If exploiting a tax loophole is as much an art as a science, then the tax planning profession is poised for a creative renaissance.

The inspiration is the tax law signed by President Donald Trump in December. The patrons are affluent Americans who can afford advice from the nation’s more ingenious accountants, tax lawyers and financial advisers.

And the new medium they’re experimenting with? A 20 percent deduction for so-called pass-through businesses, whose income is taxed on firm-owners’ personal returns.

It’s early days, and the Internal Revenue Service has yet to issue guidance on how to interpret the hastily passed law. That hasn’t stopped tax pros from circulating proposals and riffing on each other’s ideas, as the industry seeks to coalesce around strategies that will save their clients money while standing up to scrutiny by the IRS and judges. Some pass-through owners may be instructed to group together their diverse businesses to minimize their tax bills, while others may be told to split pieces off.

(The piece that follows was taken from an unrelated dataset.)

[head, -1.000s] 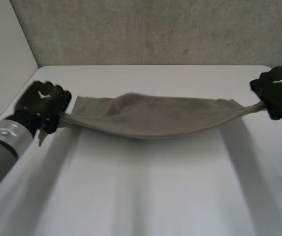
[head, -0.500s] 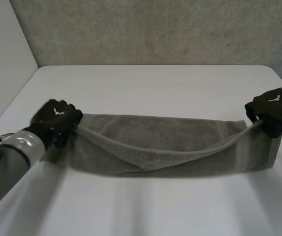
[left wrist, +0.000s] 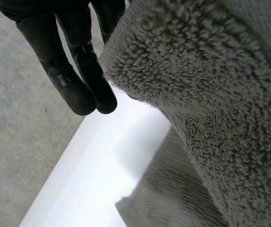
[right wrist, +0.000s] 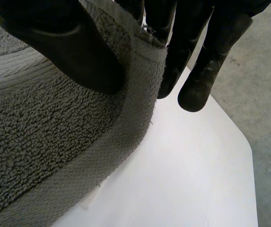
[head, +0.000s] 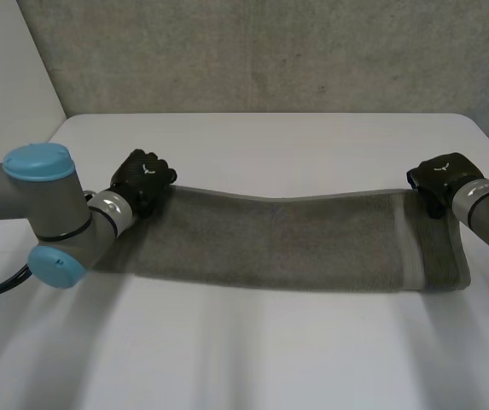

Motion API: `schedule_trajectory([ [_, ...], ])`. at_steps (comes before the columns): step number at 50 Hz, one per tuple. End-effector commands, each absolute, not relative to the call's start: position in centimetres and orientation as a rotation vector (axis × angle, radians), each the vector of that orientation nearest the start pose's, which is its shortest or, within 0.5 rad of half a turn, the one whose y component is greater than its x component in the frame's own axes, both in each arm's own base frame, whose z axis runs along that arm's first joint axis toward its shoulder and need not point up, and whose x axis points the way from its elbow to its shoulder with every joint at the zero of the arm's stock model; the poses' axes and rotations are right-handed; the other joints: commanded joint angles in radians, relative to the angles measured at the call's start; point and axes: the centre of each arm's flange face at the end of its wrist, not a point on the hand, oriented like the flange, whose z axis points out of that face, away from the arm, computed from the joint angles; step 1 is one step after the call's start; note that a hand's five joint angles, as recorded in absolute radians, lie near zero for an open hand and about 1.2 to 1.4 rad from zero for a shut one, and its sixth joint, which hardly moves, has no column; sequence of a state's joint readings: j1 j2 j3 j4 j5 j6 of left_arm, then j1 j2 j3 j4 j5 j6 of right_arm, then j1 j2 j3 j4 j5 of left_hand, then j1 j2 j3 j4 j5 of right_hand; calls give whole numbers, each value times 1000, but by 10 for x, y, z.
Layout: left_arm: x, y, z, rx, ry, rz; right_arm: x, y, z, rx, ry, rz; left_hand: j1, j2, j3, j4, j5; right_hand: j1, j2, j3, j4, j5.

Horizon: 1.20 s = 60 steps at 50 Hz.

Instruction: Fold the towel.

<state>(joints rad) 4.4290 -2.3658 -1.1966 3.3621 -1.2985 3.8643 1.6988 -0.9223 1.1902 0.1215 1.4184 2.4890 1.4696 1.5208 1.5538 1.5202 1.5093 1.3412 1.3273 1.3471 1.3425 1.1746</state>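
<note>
A grey towel [head: 287, 243] lies doubled as a long strip across the white table [head: 270, 141]. My left hand [head: 142, 179] is at its far left corner, fingers closed on the cloth. In the left wrist view the towel [left wrist: 211, 94] hangs thick beside that hand's fingers [left wrist: 78, 71]. My right hand [head: 439, 178] holds the far right corner. In the right wrist view its thumb [right wrist: 64, 42] pins the towel's hem [right wrist: 135, 94] against the fingers [right wrist: 196, 56]. The corners at both hands are slightly raised off the table.
A concrete wall [head: 270, 51] stands behind the table's far edge, and a white panel [head: 5, 85] at the left. Bare table lies in front of the towel and behind it. Grey floor [right wrist: 267, 94] lies beyond the table's right corner.
The towel hung stretched in the air between both hands. Both hands moved inward and down, laying the held edge over the rest, so the towel now lies doubled on the table.
</note>
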Motion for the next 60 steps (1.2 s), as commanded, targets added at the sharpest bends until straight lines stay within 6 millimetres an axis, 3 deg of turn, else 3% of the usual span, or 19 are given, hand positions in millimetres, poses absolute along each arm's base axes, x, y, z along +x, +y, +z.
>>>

“I’m sure folks will try to push the edge of the envelope,” said Mark Nash, a tax partner at PricewaterhouseCoopers LLP. “They always do.”

Trump and Congressional Republicans have said middle-class Americans and small businesses will be the biggest beneficiaries under the $1.5 trillion tax cut. But the strategies under consideration to take advantage of the 20 percent pass-through deduction show how top earners could ultimately reap the biggest gains.

‘Principal Asset’

All taxpayers who earn less than $157,500, or $315,000 for a married couple, can now deduct 20 percent of the income they receive via pass-through businesses from their overall taxable income. If taxpayers earn above those amounts and aren’t service professionals, they must meet tests to take the full deduction -- the size of their deduction depends on how much they pay in employee wages or how much they’ve invested in capital like real estate.

For “service professionals,” the break fully phases out if they earn more than $207,500 if they’re single, or $415,000 if they’re married.

There’s ambiguity with the rules, though. For example: What’s a service business? The tax code already specifies an official list that includes health, law, accounting, actuarial science, performing arts, consulting, athletics, financial services and brokerage services. But that language is “broad and vague and the IRS has never provided guidance as to what those terms mean,” Nash said.